----- Data records
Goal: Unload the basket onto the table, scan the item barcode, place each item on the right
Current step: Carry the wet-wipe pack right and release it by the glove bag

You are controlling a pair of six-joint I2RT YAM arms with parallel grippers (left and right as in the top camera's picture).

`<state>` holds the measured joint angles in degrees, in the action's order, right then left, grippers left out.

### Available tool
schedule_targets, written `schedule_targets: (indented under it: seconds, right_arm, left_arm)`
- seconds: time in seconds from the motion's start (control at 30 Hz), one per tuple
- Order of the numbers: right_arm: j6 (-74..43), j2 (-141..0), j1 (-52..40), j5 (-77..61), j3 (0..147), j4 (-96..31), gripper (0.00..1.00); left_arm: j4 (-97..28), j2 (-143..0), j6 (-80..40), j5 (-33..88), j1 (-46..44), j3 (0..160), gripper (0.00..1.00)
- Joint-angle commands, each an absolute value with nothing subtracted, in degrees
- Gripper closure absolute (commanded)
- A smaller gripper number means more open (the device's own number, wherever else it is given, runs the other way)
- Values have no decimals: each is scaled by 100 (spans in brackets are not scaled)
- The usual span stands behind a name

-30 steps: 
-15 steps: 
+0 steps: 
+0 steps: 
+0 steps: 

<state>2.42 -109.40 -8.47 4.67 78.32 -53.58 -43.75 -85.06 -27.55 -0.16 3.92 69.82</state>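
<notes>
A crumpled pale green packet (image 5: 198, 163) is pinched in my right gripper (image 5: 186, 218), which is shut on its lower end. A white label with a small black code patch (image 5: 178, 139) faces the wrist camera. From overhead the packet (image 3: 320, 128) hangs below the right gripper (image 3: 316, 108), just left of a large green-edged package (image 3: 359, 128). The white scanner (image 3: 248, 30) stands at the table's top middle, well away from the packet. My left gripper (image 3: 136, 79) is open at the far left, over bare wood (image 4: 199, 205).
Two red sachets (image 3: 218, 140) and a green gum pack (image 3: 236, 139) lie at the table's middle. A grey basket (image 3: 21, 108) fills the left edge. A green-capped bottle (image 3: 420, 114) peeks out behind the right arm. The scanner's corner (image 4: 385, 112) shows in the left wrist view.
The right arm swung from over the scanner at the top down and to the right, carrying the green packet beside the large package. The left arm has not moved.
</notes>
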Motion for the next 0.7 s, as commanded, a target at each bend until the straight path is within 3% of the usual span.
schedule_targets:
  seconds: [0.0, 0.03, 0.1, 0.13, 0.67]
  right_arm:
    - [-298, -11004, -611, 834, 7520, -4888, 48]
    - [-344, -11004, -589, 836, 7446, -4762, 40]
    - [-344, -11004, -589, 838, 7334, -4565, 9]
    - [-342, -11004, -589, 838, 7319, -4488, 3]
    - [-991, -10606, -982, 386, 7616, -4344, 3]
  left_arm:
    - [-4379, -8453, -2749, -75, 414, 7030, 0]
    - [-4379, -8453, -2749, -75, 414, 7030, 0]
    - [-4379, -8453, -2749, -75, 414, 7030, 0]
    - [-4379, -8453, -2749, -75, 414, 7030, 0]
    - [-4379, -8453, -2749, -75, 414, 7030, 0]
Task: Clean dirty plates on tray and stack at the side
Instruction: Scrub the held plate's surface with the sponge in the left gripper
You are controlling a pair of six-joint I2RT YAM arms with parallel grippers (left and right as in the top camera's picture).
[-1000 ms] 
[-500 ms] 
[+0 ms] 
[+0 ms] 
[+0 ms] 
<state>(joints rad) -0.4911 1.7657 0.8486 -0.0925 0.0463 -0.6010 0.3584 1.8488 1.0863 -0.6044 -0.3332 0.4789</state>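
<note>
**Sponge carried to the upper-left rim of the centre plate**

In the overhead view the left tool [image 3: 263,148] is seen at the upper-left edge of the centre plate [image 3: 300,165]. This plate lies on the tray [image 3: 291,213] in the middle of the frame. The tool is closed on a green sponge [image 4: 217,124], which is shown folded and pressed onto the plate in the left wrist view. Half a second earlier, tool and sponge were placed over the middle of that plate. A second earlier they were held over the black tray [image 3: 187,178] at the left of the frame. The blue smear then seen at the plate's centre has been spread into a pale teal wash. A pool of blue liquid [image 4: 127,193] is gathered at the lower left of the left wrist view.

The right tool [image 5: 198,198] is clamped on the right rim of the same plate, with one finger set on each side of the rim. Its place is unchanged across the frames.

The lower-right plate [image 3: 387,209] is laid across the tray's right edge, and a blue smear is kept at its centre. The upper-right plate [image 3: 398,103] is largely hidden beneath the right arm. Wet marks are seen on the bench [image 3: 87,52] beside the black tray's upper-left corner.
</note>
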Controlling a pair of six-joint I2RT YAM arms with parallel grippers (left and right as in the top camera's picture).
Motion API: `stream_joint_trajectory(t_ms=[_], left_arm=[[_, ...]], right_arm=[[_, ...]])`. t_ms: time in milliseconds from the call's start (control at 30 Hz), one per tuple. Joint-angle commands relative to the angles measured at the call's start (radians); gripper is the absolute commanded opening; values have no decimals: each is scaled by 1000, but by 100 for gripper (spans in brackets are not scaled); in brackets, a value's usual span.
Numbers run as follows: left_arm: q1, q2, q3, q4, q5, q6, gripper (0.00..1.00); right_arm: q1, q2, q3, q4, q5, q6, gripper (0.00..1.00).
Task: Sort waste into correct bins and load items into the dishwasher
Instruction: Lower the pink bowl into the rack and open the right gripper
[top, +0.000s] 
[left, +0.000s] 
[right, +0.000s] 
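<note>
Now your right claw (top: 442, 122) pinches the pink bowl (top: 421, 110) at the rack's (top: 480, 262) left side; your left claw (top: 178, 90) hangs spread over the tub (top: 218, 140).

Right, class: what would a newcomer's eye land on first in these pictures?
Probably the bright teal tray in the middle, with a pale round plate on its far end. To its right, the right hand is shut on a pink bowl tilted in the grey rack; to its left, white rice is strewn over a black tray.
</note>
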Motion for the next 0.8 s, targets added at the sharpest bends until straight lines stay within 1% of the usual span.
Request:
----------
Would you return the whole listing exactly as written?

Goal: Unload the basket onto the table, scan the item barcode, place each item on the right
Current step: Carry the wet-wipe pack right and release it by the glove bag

You are controlling a pair of six-joint I2RT YAM arms with parallel grippers (left and right as in the top camera's picture).

`<state>` holds the measured joint angles in degrees, in the action's order, right then left, grippers left out.

### Available tool
schedule_targets, written `schedule_targets: (indented under it: seconds, right_arm, left_arm)`
- seconds: time in seconds from the motion's start (control at 30 Hz), one per tuple
- Order of the numbers: right_arm: j6 (-74..43), j2 (-141..0), j1 (-52..40), j5 (-77..61), j3 (0..147), j4 (-96..31), gripper (0.00..1.00); left_arm: j4 (-97..28), j2 (-143..0), j6 (-80..40), j5 (-33..88), j1 (-46..44), j3 (0..160), gripper (0.00..1.00)
- Joint-angle commands, each an absolute value with nothing subtracted, in degrees
- Gripper closure absolute (commanded)
- A smaller gripper number means more open (the device's own number, wherever else it is given, runs the other way)
- Values have no decimals: each is scaled by 100 (spans in brackets are not scaled)
- The usual span stands behind a name

-30 steps: 
-15 steps: 
+0 steps: 
+0 steps: 
+0 steps: 

<state>2.42 -109.40 -8.47 4.67 78.32 -53.58 -43.75 -85.06 -27.55 -0.16 3.92 69.82</state>
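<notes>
A crumpled pale green packet (image 5: 198, 163) is pinched in my right gripper (image 5: 186, 218), which is shut on its lower end. A white label with a small black code patch (image 5: 178, 139) faces the wrist camera. From overhead the packet (image 3: 320, 128) hangs below the right gripper (image 3: 316, 108), just left of a large green-edged package (image 3: 359, 128). The white scanner (image 3: 248, 30) stands at the table's top middle, well away from the packet. My left gripper (image 3: 136, 79) is open at the far left, over bare wood (image 4: 199, 205).
Two red sachets (image 3: 218, 140) and a green gum pack (image 3: 236, 139) lie at the table's middle. A grey basket (image 3: 21, 108) fills the left edge. A green-capped bottle (image 3: 420, 114) peeks out behind the right arm. The scanner's corner (image 4: 385, 112) shows in the left wrist view.
The right arm swung from over the scanner at the top down and to the right, carrying the green packet beside the large package. The left arm has not moved.
</notes>
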Motion for the next 0.7 s, as commanded, a target at each bend until the straight path is within 3% of the usual span.
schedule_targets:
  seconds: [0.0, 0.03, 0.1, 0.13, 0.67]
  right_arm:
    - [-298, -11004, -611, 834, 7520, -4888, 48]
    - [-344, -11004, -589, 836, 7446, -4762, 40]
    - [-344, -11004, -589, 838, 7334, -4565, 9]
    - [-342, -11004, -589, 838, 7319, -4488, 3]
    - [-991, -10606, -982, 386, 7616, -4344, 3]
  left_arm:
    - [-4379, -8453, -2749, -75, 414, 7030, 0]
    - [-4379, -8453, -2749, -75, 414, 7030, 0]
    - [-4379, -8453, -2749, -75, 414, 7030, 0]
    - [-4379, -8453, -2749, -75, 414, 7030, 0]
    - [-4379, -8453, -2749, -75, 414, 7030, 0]
Task: Clean dirty plates on tray and stack at the side
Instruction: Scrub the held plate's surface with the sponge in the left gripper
You are controlling a pair of six-joint I2RT YAM arms with parallel grippers (left and right as in the top camera's picture).
[-1000 ms] 
[-500 ms] 
[+0 ms] 
[+0 ms] 
[+0 ms] 
<state>(joints rad) -0.4911 1.7657 0.8486 -0.0925 0.0463 -0.6010 0.3584 1.8488 1.0863 -0.6044 -0.3332 0.4789</state>
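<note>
**Sponge carried to the upper-left rim of the centre plate**

In the overhead view the left tool [image 3: 263,148] is seen at the upper-left edge of the centre plate [image 3: 300,165]. This plate lies on the tray [image 3: 291,213] in the middle of the frame. The tool is closed on a green sponge [image 4: 217,124], which is shown folded and pressed onto the plate in the left wrist view. Half a second earlier, tool and sponge were placed over the middle of that plate. A second earlier they were held over the black tray [image 3: 187,178] at the left of the frame. The blue smear then seen at the plate's centre has been spread into a pale teal wash. A pool of blue liquid [image 4: 127,193] is gathered at the lower left of the left wrist view.

The right tool [image 5: 198,198] is clamped on the right rim of the same plate, with one finger set on each side of the rim. Its place is unchanged across the frames.

The lower-right plate [image 3: 387,209] is laid across the tray's right edge, and a blue smear is kept at its centre. The upper-right plate [image 3: 398,103] is largely hidden beneath the right arm. Wet marks are seen on the bench [image 3: 87,52] beside the black tray's upper-left corner.
</note>
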Controlling a pair of six-joint I2RT YAM arms with parallel grippers (left and right as in the top camera's picture).
Motion API: `stream_joint_trajectory(t_ms=[_], left_arm=[[_, ...]], right_arm=[[_, ...]])`. t_ms: time in milliseconds from the call's start (control at 30 Hz), one per tuple. Joint-angle commands relative to the angles measured at the call's start (radians); gripper is the absolute commanded opening; values have no decimals: each is scaled by 1000, but by 100 for gripper (spans in brackets are not scaled); in brackets, a value's usual span.
Numbers run as follows: left_arm: q1, q2, q3, q4, q5, q6, gripper (0.00..1.00); right_arm: q1, q2, q3, q4, q5, q6, gripper (0.00..1.00).
Task: Sort waste into correct bins and load items into the dishwasher
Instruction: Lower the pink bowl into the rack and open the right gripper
[top, +0.000s] 
[left, +0.000s] 
[right, +0.000s] 
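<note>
Now your right claw (top: 442, 122) pinches the pink bowl (top: 421, 110) at the rack's (top: 480, 262) left side; your left claw (top: 178, 90) hangs spread over the tub (top: 218, 140).

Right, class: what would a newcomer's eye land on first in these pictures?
Probably the bright teal tray in the middle, with a pale round plate on its far end. To its right, the right hand is shut on a pink bowl tilted in the grey rack; to its left, white rice is strewn over a black tray.
</note>
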Motion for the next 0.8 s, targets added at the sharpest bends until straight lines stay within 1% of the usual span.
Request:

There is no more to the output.